Congress Still Waiting for Obama’s Report on Automatic Cuts

The Obama administration hasn’t told congressional leaders when they’ll get a report spelling out how billions of dollars in automatic spending cuts will be carried out beginning Jan. 2.

Today is the deadline set in legislation signed by President Barack Obama on Aug. 7 that required the Office of Management and Budget to issue a detailed report on how it would comply with last year’s budget-control law.

“Despite repeated inquires, the White House has yet to tell us when they are sending up the report,” John Ashbrook, a spokesman for Senate Republican leader Mitch McConnell, said. “They’ve missed their budget deadlines in the past, so it wouldn’t be a surprise if they missed this deadline that has also been written into law.”

The White House press office didn’t respond to e-mailed requests for comment.

The automatic spending cuts totaling about $1.2 trillion through 2021 were part of a deal between the White House and Congress after talks failed last year on a bipartisan plan to curb the nation’s increasing debt.
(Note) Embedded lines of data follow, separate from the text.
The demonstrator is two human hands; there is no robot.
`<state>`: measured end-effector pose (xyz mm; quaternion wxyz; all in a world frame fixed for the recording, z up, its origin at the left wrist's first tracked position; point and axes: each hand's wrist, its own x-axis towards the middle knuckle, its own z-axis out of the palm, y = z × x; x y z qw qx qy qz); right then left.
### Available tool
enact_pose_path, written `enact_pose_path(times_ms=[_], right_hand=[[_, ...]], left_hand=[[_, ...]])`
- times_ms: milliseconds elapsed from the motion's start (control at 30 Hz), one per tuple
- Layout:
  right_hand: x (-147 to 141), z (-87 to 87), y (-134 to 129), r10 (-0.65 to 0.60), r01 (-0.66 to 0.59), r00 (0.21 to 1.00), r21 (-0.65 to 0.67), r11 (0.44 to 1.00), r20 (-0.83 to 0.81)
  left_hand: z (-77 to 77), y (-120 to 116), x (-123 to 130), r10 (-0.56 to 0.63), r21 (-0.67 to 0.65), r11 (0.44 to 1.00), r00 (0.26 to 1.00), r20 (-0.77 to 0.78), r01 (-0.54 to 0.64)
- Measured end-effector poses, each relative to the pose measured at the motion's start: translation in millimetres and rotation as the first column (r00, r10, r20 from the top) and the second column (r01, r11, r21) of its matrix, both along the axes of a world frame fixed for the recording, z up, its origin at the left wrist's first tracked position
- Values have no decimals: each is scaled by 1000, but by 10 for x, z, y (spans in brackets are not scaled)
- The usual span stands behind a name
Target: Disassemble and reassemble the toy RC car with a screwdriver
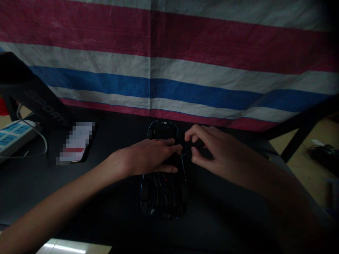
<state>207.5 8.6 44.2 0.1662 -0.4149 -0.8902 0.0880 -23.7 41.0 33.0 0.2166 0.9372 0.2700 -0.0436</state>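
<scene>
A black toy car with thin blue edges lies on the dark tabletop, its underside seemingly facing up. My left hand rests across the car's middle, fingers stretched over it and thumb apart, hiding that part. Just right of the car, my right hand is curled, with thumb and forefinger around a small dark piece. That piece is too dim for its kind to be made out. A tiny red spot shows on the car below my left thumb.
A phone with a blurred-out screen lies left of the car. Farther left are a white and blue power strip with a cable and a dark object marked SPORT. A striped sheet hangs behind the dark tabletop.
</scene>
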Motion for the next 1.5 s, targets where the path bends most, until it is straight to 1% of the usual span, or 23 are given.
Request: enact_pose_path(times_ms=[67, 167, 233, 333, 400, 500, 600, 667, 733, 833, 933, 967, 1067, 1100, 1167, 1233, 1300, 1333, 1433, 1500], right_hand=[[-10, 11, -1, -4, 3, 999, 23, 1000, 33], [-20, 7, -10, -79, 76, 990, 31, 997, 114], [-4, -16, -8, -101, 100, 988, 15, 995, 113], [33, -46, 5, -43, 43, 999, -24, 999, 17], [38, -38, 5, -15, 15, 1000, -17, 1000, -22], [2, 5, -16, 11, -12, 1000, 26, 1000, 29], [-41, 23, -33, -67, 62, 992, 46, 997, 104], [-48, 9, -30, -88, 87, 991, 13, 996, 101], [-42, -8, -19, -36, 37, 998, -22, 999, 53], [-36, -4, -15, 31, -31, 999, -8, 999, -6], [-49, 30, -34, 53, -53, 998, 20, 998, 17], [-53, 38, -41, 34, -35, 999, 23, 999, 41], [-38, 30, -39, -113, 108, 986, 44, 993, 125], [-26, 18, -28, -139, 135, 981, 44, 990, 133], [1, -9, -1, -106, 104, 990, 26, 994, 93], [14, -28, 19, -26, 25, 999, 20, 999, 32], [1, -35, 20, 5, -6, 1000, 47, 999, 20], [-13, -37, 13, -15, 13, 999, 63, 998, 33], [-55, -42, -16, -132, 125, 988, 79, 989, 83], [-65, -44, -26, -149, 145, 986, 54, 988, 79]], left_hand=[[4, 1, -2, -6, 7, 1000, 1000, -4, 6], [-8, 4, -7, -6, 27, 1000, 1000, 3, 6], [-20, 5, -8, -3, 33, 999, 1000, 12, 2], [-29, 7, -9, 1, 23, 1000, 1000, 25, -2], [-28, 7, -9, 1, 8, 1000, 999, 35, -1], [-25, 2, -12, 1, 3, 1000, 999, 45, -1], [-24, -7, -13, 6, 16, 1000, 999, 46, -7], [-24, -9, -13, 10, 21, 1000, 999, 46, -11], [-26, -7, -14, 5, 18, 1000, 999, 49, -6], [-30, 0, -14, -6, 2, 1000, 999, 51, 6], [-31, 4, -12, -1, -8, 1000, 999, 51, 2], [-31, 4, -11, 1, -7, 1000, 999, 50, -1], [-31, 3, -7, 2, 6, 1000, 999, 36, -2], [-32, 3, -6, 2, 13, 1000, 1000, 26, -2], [-32, 2, -6, 1, 24, 1000, 1000, 8, -2], [-32, 0, -7, 3, 24, 1000, 1000, 5, -3], [-32, -4, -10, 6, 21, 1000, 1000, 14, -6], [-33, -7, -12, 7, 21, 1000, 1000, 21, -7], [-35, -10, -16, 1, 29, 1000, 1000, 28, -1], [-35, -7, -18, -3, 30, 1000, 1000, 22, 2]])
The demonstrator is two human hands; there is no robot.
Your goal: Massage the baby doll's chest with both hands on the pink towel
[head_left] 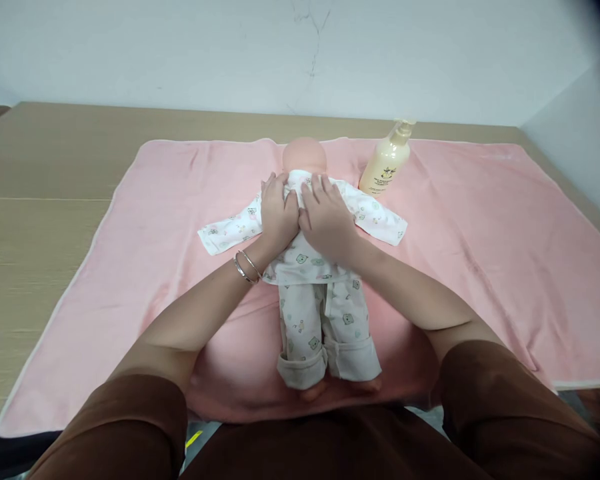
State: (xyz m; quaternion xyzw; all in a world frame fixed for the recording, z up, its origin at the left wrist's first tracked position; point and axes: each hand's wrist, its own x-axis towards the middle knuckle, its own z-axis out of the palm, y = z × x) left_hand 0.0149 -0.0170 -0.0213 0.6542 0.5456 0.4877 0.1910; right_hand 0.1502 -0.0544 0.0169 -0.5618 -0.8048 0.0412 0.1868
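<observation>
A baby doll point(304, 155) lies in the middle of a pink blanket point(480, 247), its head away from me and its feet at the near edge. No face shows on its bald head. It wears a white printed top point(300, 263) with the sleeves spread to both sides, and matching trousers point(303, 320) with rolled cuffs. My left hand point(280, 212) rests on the left of the doll's upper body. Beside it, my right hand point(327, 217) lies flat on the right, fingers stretched toward the head. The two thumbs are close together.
A cream pump bottle point(386, 160) stands on the blanket beyond the doll's right-hand sleeve. Under the blanket is a wooden table point(45, 153), backed by a pale cracked wall point(205, 60). Two bangles point(247, 267) circle my left wrist.
</observation>
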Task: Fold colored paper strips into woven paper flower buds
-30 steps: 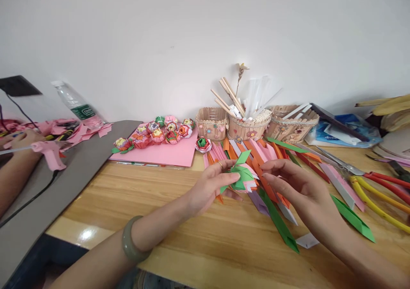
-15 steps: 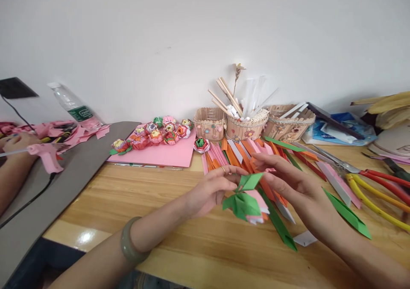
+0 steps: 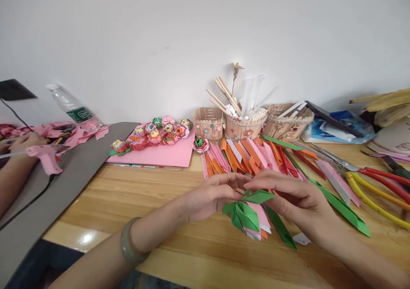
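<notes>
- Above the wooden table (image 3: 134,199), the paper flower (image 3: 247,217) was held up in front of the person; its green leaves faced the camera and its petals pointed down and to the right, a tilt that seemed to keep the leafy base in sight.
- The left hand (image 3: 208,198) had thumb and fingers pinched together on the base of the flower, apparently bearing its weight; that grip left the petals unpressed.
- The right hand (image 3: 297,197) arched over the upper leaf (image 3: 261,196), fingers curved, perhaps to steady it; whether its fingertips were clamped on the leaf or merely beside it, one could not tell.
- Behind the hands, paper strips (image 3: 256,155) lay in a loose fan, probably for easy reach; the scissors (image 3: 350,166) rested to the right of them, red handles outward.
- On the pink sheet (image 3: 163,156), other flowers (image 3: 155,137) sat grouped, likely so they stayed uncrushed; baskets (image 3: 209,128) stood farther right, one keeping wooden sticks (image 3: 228,93) gathered.
- At far left, a co-worker's hand (image 3: 27,141) was near the pink glue gun (image 3: 48,157).
</notes>
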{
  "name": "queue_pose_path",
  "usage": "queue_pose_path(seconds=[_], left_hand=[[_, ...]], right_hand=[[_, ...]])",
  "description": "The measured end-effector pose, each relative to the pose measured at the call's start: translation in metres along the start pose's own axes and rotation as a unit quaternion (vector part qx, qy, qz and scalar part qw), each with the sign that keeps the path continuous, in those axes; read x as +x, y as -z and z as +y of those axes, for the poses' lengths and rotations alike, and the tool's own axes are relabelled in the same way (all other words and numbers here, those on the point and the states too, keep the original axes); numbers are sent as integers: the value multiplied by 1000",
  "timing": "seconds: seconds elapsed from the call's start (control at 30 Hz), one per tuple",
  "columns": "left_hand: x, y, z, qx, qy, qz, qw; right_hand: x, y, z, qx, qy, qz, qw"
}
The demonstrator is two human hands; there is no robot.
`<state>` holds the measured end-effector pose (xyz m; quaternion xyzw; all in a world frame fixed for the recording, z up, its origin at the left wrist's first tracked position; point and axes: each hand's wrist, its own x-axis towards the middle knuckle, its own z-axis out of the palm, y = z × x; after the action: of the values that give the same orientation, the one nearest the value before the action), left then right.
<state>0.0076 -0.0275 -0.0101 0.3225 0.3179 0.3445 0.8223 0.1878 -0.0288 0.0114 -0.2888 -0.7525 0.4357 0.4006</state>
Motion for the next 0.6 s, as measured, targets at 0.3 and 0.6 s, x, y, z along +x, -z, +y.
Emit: queue_pose_path(seconds=[0.3, 0.6], left_hand=[[1, 4, -1, 58, 5, -1, 998], [-1, -2, 0, 310, -203, 85, 925]], right_hand=[[1, -3, -2, -61, 5, 28, 998], [-4, -3, 14, -200, 74, 93, 972]])
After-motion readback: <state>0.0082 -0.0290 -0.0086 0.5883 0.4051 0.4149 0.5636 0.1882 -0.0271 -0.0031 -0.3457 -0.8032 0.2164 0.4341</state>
They are set to take effect Jan. 2 unless Congress acts.

The budget office report is supposed to outline what how the cuts would affect government programs, expressed in both dollars and percentages.

Exempt Programs

It’s also supposed to list which programs are exempt. Lawmakers put mandatory programs such as Social Security off limits, and the administration has said military pay and veterans’ health care programs should be left alone. Other programs, such as student loans, are subject to special rules for determining how the budget ax would fall.

The cuts would amount to $109 billion next year, coming equally out of defense and nondefense spending. Democrats are insisting that Republicans accept some tax increases in exchange for altering the defense cuts. No proposal to avoid the reductions has gained support.
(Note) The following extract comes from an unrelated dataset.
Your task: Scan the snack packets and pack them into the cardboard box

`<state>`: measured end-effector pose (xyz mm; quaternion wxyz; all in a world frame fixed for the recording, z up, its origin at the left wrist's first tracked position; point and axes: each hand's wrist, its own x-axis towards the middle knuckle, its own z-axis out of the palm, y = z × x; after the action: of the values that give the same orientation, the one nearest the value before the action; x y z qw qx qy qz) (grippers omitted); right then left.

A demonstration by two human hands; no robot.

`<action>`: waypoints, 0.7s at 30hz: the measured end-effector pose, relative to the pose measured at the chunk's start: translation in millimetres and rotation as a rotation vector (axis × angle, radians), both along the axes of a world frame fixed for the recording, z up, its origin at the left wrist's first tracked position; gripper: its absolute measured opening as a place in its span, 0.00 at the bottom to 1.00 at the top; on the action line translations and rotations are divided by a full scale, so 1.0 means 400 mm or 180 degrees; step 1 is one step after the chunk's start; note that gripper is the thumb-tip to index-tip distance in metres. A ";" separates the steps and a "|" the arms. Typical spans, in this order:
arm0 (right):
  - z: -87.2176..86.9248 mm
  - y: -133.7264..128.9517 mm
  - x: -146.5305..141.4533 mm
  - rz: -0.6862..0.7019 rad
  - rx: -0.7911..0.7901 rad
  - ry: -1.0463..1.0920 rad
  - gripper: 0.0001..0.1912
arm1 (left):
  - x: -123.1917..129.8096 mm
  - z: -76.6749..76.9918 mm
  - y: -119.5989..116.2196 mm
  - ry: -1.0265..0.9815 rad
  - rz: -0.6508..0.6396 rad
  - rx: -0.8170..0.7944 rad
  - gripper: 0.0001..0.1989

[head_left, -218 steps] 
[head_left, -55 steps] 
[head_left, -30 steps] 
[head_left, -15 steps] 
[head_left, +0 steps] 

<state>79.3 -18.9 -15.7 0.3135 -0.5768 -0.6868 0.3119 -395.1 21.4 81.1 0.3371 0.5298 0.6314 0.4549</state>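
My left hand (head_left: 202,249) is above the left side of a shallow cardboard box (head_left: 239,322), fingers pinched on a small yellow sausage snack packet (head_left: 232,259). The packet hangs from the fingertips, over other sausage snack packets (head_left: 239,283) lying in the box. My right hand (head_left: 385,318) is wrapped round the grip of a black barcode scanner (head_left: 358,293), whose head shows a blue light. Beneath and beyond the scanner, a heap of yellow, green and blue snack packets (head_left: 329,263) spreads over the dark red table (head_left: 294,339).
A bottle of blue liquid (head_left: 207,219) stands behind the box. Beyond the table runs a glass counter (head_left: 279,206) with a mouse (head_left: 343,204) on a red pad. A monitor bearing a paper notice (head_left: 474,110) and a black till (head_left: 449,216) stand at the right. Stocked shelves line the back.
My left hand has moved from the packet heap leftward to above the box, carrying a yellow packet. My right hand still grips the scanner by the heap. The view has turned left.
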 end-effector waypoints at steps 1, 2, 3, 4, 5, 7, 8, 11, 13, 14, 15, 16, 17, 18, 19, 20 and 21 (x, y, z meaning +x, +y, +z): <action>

A Bloomberg Government analysis estimates estimated that sequestration would cut 9.6 percent from non-exempt Pentagon accounts, including for the war in Afghanistan, and 9.1 percent from nondefense discretionary spending.

Kevin Smith, a spokesman for House Speaker John Boehner, an Ohio Republican, said Obama should “follow the law he signed and tell the American people how he plans to implement, or replace, these devastating cuts.”
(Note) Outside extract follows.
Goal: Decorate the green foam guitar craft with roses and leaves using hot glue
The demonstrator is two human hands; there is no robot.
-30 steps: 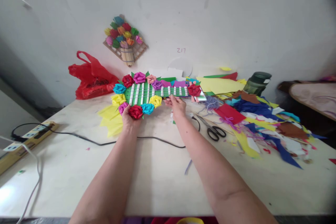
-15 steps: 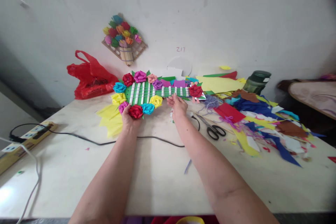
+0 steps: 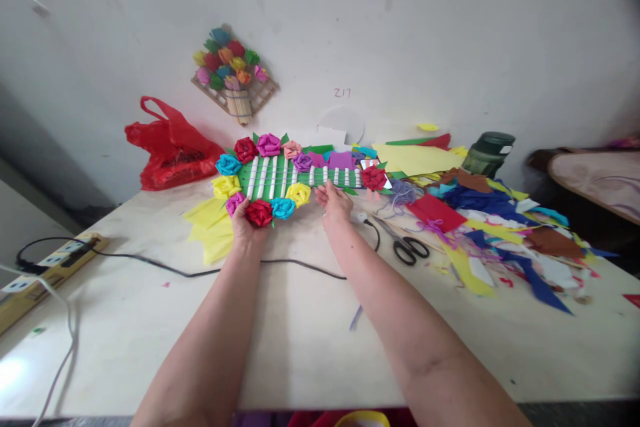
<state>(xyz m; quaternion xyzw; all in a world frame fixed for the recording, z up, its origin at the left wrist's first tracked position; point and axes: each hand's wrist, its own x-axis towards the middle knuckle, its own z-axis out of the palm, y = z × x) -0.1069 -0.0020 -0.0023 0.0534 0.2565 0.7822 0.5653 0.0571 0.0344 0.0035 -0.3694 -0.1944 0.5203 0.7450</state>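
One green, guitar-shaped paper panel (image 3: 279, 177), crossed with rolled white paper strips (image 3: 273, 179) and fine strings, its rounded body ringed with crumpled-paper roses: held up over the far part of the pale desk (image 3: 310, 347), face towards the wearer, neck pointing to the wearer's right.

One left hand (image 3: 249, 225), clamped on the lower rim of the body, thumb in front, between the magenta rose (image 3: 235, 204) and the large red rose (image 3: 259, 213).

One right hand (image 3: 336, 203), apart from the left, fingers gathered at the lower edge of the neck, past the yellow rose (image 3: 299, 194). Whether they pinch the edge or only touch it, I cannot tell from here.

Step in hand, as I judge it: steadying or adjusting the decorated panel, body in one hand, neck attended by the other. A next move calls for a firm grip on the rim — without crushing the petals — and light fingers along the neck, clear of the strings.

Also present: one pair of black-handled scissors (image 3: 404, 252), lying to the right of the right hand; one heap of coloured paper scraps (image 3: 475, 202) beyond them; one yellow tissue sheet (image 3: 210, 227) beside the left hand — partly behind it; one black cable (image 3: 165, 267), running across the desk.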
The automatic cuts, known as sequestration in Washington, were designed last year to make Jan. 2 cuts so politically painful that both sides would want to avoid them. So far, that’s not happened.

“Sequestration is bad policy, was never meant to be implemented and should be avoided through the enactment of bipartisan balanced deficit legislation,” Jeffrey Zients, the White House budget director, told Congress Aug. 1. “That is why the president believes that enacting a balanced deficit-reduction package that would avoid sequestration should be the focus of Congress’s efforts.”